> **YOUR INSTRUCTIONS**
Starting at the first line of the listing below and ending at the line with "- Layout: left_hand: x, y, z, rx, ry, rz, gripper", copy each line exactly.

> **DATA PROVIDED**

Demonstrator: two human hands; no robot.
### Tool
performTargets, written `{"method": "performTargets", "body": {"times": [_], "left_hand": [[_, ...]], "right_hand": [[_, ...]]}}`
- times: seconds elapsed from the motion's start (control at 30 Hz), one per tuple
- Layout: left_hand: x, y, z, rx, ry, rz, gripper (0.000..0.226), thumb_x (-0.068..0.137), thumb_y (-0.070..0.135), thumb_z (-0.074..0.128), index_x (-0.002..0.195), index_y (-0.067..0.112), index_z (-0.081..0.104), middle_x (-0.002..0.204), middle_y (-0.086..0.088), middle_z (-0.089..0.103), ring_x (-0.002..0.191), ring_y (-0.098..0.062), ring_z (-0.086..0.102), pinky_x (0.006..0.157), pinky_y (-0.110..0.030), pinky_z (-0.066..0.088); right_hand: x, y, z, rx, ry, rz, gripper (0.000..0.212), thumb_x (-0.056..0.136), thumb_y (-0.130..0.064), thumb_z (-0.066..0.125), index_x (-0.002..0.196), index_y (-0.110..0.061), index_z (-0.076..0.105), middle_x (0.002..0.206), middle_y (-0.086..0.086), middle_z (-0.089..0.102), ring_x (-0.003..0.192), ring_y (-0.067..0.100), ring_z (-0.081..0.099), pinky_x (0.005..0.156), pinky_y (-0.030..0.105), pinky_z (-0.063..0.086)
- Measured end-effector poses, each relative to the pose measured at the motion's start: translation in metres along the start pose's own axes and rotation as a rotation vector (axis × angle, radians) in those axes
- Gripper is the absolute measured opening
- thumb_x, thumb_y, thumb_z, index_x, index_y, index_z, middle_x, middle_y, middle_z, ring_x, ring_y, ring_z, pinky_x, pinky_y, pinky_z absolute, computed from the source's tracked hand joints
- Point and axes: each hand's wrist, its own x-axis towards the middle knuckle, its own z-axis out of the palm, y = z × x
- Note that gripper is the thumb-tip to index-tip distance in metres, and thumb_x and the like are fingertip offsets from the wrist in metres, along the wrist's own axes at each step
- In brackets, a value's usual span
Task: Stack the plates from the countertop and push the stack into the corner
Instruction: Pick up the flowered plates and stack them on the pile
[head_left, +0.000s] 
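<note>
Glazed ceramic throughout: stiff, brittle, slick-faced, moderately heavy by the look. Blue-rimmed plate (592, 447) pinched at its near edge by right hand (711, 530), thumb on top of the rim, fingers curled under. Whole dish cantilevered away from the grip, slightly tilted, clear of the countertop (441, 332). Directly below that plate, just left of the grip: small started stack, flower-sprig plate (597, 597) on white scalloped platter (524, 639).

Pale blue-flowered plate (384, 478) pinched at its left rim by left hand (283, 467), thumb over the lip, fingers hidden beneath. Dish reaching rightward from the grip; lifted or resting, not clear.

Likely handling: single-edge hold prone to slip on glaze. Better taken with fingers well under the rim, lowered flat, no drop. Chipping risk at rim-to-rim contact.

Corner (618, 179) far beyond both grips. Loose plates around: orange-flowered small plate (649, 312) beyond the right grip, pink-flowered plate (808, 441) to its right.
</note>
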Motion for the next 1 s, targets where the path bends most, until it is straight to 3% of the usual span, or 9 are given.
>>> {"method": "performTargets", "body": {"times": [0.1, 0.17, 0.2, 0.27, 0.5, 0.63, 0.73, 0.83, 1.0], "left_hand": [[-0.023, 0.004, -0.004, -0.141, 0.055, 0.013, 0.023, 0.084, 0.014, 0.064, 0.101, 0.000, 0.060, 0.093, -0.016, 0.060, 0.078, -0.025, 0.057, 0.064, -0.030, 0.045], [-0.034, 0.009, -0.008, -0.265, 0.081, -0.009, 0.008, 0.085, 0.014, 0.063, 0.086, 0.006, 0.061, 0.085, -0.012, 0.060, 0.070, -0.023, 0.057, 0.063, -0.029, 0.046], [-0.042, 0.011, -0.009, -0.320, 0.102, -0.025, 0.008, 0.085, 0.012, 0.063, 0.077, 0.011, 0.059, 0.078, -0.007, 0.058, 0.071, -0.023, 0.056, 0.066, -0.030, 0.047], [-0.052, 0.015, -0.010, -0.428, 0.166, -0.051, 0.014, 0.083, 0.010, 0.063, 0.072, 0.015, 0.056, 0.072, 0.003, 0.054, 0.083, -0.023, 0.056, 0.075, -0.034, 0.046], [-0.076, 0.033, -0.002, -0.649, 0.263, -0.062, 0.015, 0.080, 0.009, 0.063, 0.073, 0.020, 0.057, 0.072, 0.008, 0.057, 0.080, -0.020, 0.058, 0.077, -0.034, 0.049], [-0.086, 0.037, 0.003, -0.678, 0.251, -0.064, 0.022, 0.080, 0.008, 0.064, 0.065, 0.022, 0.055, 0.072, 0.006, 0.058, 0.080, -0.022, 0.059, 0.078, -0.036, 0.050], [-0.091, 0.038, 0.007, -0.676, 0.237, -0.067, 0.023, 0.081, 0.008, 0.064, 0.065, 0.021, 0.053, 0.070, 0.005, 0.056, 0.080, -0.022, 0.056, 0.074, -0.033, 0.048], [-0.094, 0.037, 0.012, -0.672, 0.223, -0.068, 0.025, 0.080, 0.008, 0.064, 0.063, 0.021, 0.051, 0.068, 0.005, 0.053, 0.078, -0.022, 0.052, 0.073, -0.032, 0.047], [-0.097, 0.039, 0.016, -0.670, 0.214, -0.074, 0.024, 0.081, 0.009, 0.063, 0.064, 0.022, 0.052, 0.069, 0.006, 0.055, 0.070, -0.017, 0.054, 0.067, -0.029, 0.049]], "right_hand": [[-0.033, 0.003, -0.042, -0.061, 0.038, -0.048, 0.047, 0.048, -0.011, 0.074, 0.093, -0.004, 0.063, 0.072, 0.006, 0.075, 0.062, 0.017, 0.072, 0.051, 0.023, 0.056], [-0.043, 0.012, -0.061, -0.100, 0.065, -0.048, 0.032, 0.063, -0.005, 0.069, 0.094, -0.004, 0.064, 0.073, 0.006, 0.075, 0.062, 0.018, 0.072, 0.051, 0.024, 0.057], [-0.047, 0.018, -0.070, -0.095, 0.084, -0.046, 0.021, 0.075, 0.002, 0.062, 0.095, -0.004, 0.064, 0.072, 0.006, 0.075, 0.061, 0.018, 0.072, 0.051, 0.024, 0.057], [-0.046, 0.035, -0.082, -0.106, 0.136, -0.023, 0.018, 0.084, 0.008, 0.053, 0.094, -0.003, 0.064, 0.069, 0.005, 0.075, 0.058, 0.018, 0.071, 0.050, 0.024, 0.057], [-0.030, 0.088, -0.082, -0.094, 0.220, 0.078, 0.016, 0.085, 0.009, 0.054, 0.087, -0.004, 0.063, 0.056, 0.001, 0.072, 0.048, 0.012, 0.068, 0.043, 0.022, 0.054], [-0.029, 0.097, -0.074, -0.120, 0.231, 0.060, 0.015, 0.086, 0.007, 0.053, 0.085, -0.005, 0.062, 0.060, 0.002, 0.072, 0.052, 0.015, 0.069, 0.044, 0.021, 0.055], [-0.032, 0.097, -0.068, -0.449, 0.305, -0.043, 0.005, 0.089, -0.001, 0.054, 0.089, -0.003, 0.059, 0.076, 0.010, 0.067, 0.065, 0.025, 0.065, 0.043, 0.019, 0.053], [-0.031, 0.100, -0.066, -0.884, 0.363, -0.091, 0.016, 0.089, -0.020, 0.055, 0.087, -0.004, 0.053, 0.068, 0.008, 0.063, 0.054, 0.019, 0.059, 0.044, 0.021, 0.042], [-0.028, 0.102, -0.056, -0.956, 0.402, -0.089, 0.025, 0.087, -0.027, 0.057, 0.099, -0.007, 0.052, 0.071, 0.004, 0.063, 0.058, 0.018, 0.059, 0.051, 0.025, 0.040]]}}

> **ANSWER TO THIS EXERCISE**
Demonstrator: two human hands; no robot.
### Tool
performTargets, written `{"method": "performTargets", "body": {"times": [_], "left_hand": [[_, ...]], "right_hand": [[_, ...]]}}`
- times: seconds elapsed from the motion's start (control at 30 Hz), one per tuple
- Layout: left_hand: x, y, z, rx, ry, rz, gripper (0.000..0.226), thumb_x (-0.068..0.137), thumb_y (-0.070..0.135), thumb_z (-0.074..0.128), index_x (-0.002..0.195), index_y (-0.067..0.112), index_z (-0.081..0.104), middle_x (-0.002..0.204), middle_y (-0.086..0.088), middle_z (-0.089..0.103), ring_x (-0.002..0.191), ring_y (-0.098..0.062), ring_z (-0.086..0.102), pinky_x (0.006..0.157), pinky_y (-0.110..0.030), pinky_z (-0.066..0.088); right_hand: x, y, z, rx, ry, rz, gripper (0.000..0.212), thumb_x (-0.056..0.136), thumb_y (-0.130..0.064), thumb_z (-0.066..0.125), index_x (-0.002..0.196), index_y (-0.110..0.061), index_z (-0.076..0.105), middle_x (0.002..0.206), middle_y (-0.086..0.086), middle_z (-0.089..0.102), ring_x (-0.003..0.192), ring_y (-0.067..0.100), ring_z (-0.081..0.099), pinky_x (0.005..0.156), pinky_y (-0.030..0.105), pinky_z (-0.063..0.086)

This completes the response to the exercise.